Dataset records
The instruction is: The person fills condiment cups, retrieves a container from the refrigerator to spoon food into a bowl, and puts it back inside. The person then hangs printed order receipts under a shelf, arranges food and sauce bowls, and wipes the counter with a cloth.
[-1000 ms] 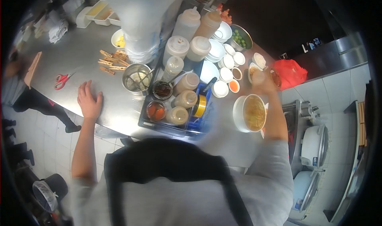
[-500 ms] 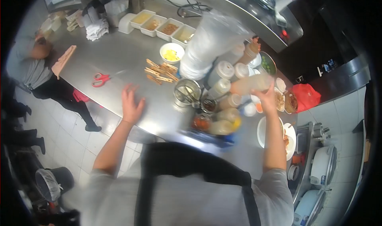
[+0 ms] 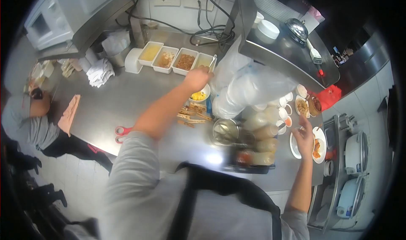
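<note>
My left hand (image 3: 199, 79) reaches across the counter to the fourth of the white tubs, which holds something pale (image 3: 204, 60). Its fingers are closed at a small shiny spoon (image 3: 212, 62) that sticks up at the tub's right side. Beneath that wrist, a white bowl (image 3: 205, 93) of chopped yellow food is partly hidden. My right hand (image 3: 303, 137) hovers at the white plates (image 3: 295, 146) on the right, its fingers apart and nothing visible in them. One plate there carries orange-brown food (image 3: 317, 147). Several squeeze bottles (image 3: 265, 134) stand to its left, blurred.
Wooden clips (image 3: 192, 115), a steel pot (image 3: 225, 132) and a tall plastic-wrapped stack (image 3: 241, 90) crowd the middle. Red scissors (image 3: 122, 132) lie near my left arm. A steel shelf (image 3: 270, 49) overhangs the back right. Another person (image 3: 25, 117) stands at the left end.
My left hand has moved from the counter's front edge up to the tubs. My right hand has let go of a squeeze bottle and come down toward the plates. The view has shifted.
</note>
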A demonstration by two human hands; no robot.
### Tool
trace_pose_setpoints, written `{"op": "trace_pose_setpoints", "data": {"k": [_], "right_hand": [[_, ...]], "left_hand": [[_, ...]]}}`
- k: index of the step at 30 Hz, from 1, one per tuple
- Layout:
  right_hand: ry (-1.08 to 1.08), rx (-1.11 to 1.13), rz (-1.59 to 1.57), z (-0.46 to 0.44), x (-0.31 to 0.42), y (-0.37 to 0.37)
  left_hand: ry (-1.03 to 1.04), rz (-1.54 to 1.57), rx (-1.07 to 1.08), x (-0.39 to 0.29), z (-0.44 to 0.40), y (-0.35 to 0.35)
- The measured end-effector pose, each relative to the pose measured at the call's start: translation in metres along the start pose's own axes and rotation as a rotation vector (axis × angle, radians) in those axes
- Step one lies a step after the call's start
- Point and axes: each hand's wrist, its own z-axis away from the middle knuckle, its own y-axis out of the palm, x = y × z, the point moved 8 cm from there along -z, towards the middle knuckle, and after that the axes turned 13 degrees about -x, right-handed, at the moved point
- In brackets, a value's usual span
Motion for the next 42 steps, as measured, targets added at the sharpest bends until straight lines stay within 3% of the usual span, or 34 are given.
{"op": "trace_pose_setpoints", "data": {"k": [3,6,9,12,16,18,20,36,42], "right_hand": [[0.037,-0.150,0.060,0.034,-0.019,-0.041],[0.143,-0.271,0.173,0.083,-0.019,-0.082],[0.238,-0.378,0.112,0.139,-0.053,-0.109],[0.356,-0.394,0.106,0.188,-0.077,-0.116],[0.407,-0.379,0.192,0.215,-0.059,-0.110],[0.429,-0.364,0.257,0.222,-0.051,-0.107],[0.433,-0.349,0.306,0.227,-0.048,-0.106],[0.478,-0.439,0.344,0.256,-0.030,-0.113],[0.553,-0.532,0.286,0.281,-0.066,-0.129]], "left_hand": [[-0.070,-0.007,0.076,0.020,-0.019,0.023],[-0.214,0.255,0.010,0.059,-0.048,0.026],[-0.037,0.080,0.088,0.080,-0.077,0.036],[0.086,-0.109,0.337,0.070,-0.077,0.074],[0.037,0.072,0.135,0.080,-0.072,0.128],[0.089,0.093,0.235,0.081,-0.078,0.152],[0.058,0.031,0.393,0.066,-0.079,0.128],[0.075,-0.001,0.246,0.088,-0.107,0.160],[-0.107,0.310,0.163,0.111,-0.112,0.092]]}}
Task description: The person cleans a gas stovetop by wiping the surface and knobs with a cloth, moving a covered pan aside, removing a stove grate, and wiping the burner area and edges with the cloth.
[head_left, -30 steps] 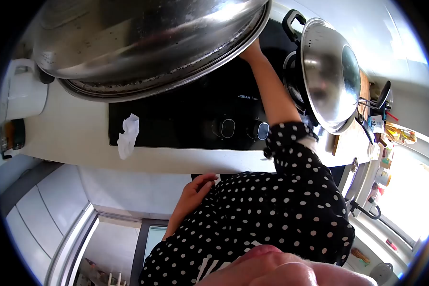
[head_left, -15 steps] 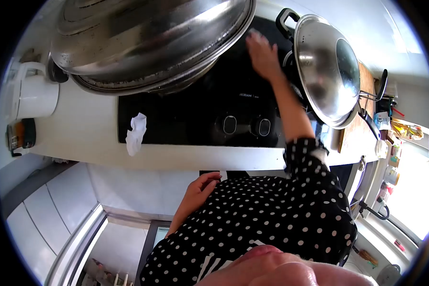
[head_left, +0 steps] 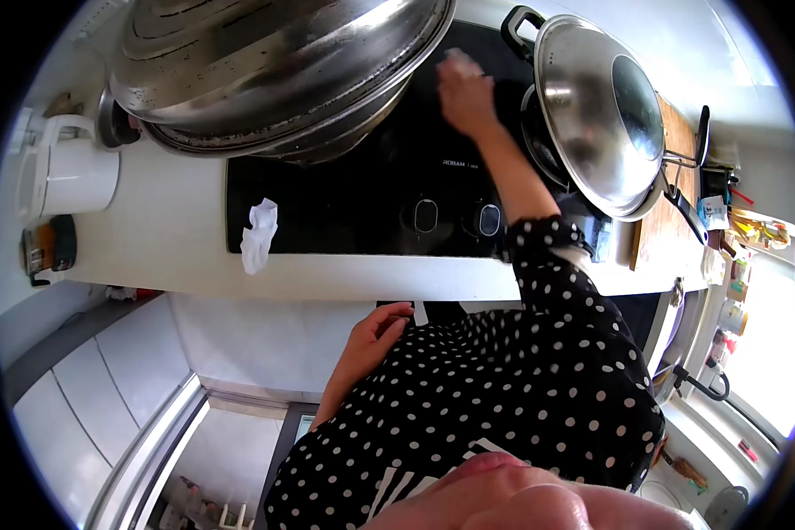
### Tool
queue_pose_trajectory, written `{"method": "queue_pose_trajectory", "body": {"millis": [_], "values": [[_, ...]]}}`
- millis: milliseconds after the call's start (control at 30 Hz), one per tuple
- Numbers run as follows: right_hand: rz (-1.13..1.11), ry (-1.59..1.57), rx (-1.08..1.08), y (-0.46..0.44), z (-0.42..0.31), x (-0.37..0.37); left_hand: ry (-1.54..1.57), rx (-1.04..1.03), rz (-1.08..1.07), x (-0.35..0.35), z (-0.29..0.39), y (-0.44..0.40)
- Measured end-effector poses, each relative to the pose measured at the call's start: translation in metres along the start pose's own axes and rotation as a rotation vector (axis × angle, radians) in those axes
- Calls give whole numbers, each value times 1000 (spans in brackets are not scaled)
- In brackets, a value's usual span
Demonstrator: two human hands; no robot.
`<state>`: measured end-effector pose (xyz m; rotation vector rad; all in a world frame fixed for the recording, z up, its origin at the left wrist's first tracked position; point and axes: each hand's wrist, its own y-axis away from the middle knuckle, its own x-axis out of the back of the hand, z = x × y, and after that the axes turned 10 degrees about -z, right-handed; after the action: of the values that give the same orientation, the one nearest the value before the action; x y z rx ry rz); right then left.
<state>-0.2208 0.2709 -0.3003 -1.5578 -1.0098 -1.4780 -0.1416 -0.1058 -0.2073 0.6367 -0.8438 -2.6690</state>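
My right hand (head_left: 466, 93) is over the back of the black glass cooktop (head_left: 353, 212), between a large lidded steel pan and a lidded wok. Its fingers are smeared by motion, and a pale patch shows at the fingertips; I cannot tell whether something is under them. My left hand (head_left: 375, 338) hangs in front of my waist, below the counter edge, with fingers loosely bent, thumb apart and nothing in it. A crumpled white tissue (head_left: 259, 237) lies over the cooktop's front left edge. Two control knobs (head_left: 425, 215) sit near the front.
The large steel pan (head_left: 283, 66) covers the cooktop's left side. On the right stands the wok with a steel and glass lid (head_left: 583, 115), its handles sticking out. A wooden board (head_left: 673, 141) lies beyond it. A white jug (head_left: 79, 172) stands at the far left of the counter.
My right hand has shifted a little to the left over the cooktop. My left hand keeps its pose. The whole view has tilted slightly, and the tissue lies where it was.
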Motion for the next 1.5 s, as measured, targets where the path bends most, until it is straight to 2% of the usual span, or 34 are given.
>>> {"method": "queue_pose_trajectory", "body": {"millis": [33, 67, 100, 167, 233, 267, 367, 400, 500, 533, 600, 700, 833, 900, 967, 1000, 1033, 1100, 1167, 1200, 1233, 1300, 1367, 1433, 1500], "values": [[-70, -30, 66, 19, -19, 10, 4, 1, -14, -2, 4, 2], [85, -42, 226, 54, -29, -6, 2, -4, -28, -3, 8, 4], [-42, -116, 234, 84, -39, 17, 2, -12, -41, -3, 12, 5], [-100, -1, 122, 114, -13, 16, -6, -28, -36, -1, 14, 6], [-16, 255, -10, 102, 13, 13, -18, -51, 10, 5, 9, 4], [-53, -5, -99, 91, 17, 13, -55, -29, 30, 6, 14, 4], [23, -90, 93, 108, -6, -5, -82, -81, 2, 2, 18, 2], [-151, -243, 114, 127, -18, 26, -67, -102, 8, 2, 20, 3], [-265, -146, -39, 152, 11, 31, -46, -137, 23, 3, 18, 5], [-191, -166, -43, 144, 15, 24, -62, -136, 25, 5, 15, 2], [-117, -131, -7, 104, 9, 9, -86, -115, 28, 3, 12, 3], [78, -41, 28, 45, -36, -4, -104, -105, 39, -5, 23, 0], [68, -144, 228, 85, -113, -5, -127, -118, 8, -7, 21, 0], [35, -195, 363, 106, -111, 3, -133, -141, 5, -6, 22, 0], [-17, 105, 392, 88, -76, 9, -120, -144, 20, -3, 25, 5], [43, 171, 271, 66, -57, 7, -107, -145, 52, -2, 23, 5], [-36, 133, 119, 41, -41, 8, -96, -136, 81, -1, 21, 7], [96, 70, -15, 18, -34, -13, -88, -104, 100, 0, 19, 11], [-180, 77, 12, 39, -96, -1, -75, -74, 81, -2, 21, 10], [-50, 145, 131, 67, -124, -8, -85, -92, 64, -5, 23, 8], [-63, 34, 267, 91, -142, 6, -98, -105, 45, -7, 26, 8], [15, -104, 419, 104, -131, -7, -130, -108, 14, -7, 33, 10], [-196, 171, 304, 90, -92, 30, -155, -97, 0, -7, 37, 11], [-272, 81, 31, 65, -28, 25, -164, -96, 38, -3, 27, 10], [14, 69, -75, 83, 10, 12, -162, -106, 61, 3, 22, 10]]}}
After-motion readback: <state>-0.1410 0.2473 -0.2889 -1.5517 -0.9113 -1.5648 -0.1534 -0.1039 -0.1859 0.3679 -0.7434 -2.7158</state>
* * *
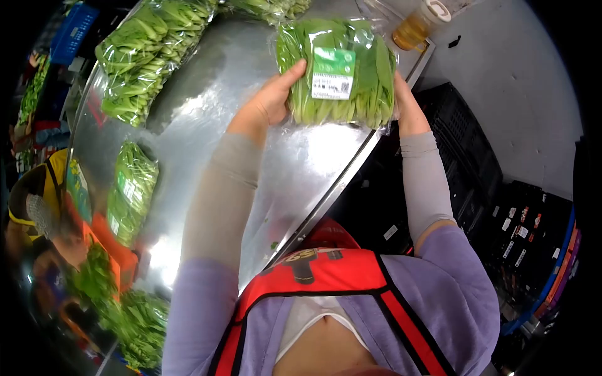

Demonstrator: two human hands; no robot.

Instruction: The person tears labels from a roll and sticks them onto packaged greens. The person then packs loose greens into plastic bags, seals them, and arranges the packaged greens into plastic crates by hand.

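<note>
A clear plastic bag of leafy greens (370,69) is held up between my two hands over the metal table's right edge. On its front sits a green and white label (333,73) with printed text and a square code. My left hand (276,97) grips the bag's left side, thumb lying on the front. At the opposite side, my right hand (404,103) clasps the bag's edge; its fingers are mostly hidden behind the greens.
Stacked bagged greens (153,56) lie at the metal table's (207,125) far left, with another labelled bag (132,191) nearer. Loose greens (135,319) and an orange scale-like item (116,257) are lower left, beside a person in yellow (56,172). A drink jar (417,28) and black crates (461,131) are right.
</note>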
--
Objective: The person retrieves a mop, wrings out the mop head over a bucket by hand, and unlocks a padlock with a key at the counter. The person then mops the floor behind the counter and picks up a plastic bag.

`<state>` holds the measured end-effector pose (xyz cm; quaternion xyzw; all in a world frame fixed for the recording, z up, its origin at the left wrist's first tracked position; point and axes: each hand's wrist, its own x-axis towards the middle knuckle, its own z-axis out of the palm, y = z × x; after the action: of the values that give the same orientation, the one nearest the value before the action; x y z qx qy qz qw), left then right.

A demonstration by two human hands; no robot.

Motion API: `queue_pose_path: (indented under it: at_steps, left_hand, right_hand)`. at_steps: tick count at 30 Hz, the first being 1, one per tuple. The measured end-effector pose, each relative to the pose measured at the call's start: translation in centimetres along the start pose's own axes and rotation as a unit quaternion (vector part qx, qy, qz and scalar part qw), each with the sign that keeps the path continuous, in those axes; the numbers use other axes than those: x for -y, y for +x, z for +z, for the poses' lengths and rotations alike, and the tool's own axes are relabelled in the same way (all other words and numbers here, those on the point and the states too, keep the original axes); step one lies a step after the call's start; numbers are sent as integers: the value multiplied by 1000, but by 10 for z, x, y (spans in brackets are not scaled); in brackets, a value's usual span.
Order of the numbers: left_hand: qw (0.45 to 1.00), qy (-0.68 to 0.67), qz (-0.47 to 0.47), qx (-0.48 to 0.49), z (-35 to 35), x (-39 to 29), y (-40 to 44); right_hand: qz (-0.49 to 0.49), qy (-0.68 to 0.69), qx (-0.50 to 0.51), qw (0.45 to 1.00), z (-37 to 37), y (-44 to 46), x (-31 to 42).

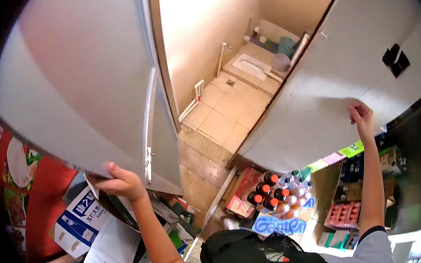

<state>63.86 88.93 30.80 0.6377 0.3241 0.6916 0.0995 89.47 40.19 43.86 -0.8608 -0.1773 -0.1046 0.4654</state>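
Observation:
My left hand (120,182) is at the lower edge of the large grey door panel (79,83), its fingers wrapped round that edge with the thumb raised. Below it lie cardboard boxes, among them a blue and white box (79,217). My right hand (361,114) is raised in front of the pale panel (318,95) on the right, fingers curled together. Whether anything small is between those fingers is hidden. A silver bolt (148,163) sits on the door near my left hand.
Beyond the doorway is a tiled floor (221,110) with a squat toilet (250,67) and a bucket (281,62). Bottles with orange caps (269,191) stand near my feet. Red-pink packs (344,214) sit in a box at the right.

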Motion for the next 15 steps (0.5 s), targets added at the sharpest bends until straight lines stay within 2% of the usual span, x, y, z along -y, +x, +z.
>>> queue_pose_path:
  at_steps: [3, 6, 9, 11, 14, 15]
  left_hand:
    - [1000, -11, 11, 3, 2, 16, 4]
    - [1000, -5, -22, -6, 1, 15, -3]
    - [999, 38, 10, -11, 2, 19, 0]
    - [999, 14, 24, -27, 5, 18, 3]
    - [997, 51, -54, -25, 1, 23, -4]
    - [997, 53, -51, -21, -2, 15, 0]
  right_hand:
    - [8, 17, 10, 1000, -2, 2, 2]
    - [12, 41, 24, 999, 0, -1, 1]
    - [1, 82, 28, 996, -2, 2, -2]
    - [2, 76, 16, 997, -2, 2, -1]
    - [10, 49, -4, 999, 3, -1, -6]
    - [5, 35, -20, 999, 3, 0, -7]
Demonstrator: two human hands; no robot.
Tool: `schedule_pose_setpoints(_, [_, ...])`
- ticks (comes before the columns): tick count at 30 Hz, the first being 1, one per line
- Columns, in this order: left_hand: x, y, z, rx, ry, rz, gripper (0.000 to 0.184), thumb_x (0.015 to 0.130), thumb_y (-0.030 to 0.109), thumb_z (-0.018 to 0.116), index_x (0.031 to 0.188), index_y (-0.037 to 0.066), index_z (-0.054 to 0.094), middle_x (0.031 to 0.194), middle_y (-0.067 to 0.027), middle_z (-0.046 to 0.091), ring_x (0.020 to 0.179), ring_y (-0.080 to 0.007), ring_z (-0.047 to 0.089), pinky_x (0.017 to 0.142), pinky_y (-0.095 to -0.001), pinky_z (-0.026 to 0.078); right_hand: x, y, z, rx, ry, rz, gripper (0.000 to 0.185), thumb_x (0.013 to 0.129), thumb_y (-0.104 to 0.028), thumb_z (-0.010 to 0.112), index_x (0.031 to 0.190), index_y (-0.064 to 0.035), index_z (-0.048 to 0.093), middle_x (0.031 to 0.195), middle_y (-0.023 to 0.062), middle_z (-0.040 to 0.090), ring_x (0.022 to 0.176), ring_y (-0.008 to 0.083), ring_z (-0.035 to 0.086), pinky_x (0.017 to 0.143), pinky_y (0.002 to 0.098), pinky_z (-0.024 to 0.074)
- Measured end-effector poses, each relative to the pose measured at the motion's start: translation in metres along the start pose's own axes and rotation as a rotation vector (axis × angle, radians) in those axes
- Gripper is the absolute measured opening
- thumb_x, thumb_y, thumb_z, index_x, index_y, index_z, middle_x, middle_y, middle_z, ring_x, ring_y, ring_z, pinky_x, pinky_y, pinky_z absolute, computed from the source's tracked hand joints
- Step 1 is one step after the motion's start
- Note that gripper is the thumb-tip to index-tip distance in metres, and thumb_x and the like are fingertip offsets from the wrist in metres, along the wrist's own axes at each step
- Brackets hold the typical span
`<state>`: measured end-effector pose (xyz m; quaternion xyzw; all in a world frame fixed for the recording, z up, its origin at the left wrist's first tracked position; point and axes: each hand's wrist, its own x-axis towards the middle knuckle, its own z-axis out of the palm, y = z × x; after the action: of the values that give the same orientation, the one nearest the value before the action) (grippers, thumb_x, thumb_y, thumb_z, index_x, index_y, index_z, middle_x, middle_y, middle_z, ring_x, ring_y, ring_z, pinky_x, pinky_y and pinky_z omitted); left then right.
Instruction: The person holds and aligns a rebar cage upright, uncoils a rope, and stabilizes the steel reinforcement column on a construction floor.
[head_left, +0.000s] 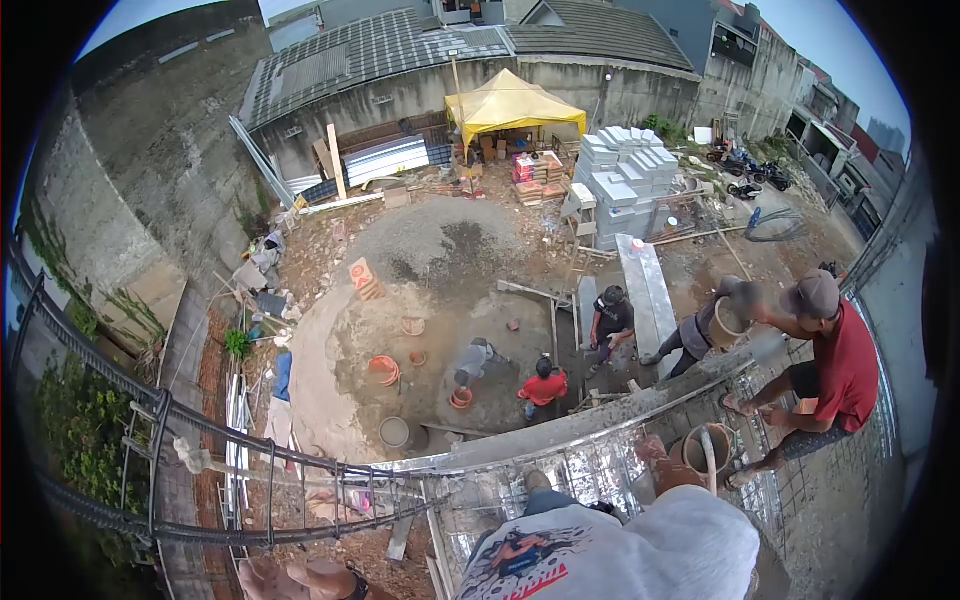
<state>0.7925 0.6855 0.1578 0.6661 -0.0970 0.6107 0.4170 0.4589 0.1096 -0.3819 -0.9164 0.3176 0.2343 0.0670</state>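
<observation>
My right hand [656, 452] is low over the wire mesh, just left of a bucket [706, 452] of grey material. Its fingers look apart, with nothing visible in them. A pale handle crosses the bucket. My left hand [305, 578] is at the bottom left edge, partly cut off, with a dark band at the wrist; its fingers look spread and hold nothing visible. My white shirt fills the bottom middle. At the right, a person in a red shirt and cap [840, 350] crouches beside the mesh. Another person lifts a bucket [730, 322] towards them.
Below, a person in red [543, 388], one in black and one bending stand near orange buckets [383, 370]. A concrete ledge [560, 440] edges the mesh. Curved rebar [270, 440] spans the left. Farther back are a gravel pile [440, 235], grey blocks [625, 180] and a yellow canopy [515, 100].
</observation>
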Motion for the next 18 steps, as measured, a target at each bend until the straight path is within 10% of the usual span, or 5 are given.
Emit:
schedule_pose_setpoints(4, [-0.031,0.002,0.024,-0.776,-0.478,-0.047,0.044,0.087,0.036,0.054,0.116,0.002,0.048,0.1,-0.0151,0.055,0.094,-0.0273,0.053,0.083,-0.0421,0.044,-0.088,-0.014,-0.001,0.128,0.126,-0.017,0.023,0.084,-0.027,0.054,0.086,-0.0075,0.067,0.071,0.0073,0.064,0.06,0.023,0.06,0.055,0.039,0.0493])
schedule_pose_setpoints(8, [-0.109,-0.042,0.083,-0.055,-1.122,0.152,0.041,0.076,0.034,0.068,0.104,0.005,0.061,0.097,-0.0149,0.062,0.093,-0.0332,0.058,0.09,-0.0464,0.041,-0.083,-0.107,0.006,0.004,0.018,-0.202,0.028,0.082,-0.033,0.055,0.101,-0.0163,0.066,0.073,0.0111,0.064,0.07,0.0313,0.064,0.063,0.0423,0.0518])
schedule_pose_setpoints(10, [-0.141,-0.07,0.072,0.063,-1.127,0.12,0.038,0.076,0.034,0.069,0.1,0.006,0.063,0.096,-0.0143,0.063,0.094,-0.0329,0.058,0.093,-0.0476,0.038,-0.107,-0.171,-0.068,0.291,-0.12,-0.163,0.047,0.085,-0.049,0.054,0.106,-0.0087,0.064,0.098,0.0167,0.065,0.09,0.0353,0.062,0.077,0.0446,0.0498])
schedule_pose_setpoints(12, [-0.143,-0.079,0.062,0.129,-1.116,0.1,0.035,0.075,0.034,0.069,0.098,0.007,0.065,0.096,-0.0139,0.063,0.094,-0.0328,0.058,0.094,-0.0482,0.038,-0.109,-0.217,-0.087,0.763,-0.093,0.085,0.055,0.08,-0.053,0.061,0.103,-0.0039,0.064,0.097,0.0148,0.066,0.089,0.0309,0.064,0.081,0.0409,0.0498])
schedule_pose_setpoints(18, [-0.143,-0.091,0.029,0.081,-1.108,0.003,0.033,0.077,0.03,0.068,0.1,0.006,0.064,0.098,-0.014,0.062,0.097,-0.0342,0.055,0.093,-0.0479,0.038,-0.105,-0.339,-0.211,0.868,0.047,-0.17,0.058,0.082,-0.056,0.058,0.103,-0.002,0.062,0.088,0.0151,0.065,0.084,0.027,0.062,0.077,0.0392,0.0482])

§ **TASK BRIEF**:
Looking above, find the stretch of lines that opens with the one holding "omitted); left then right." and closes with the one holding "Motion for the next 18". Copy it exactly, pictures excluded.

§ **FINISHED EXERCISE**:
`<state>`: measured end-effector pose (xyz m; quaternion xyzw; all in a world frame fixed for the recording, z up, its origin at the left wrist's first tracked position; point and axes: each hand's wrist, its own x-axis towards the middle knuckle, its own z-axis out of the palm, y = z × x; after the action: of the values that give the same orientation, the one nearest the value before the action) (grippers, thumb_x, thumb_y, thumb_z, index_x, index_y, index_z, middle_x, middle_y, middle_z, ring_x, ring_y, ring_z, pinky_x, pinky_y and pinky_z omitted); left then right.
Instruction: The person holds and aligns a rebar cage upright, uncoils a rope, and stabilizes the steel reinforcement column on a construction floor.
[head_left, +0.000s] 
<state>0.7925 0.6855 0.1578 0.6661 -0.0970 0.6107 0.4170 0.4589 0.1096 -0.3819 -0.9164 0.3176 0.2343 0.0670</state>
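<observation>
My right hand [656, 452] is low over the wire mesh, just left of a bucket [706, 452] of grey material. Its fingers look apart, with nothing visible in them. A pale handle crosses the bucket. My left hand [305, 578] is at the bottom left edge, partly cut off, with a dark band at the wrist; its fingers look spread and hold nothing visible. My white shirt fills the bottom middle. At the right, a person in a red shirt and cap [840, 350] crouches beside the mesh. Another person lifts a bucket [730, 322] towards them.
Below, a person in red [543, 388], one in black and one bending stand near orange buckets [383, 370]. A concrete ledge [560, 440] edges the mesh. Curved rebar [270, 440] spans the left. Farther back are a gravel pile [440, 235], grey blocks [625, 180] and a yellow canopy [515, 100].
</observation>
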Motion for the next 18 steps, as measured, a target at each bend until the straight path is within 10% of the usual span, or 5 are given.

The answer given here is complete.